### Work required
Every line of the listing below is to be duplicated exactly, with the pictures left out.
Provided data START
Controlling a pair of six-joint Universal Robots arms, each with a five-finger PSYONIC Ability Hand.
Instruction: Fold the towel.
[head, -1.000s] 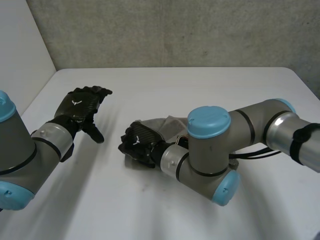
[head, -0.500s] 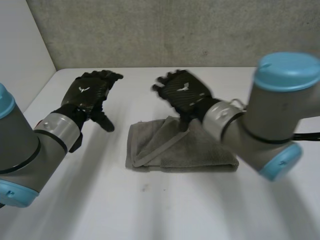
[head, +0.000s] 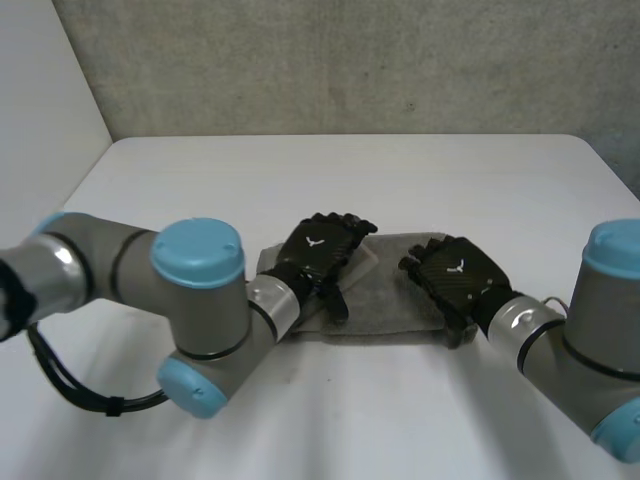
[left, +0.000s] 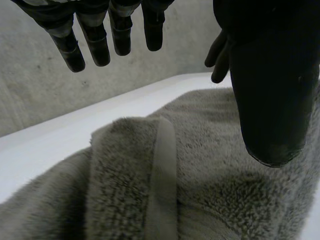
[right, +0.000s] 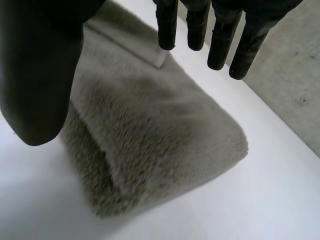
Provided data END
### Written answer
Controlling a pair of six-joint Universal Robots arms, each with a five-finger PSYONIC Ability Hand.
Instruction: Fold the towel.
[head, -1.000s] 
[head, -0.500s] 
[head, +0.000s] 
[left, +0.000s] 
[right, +0.000s] 

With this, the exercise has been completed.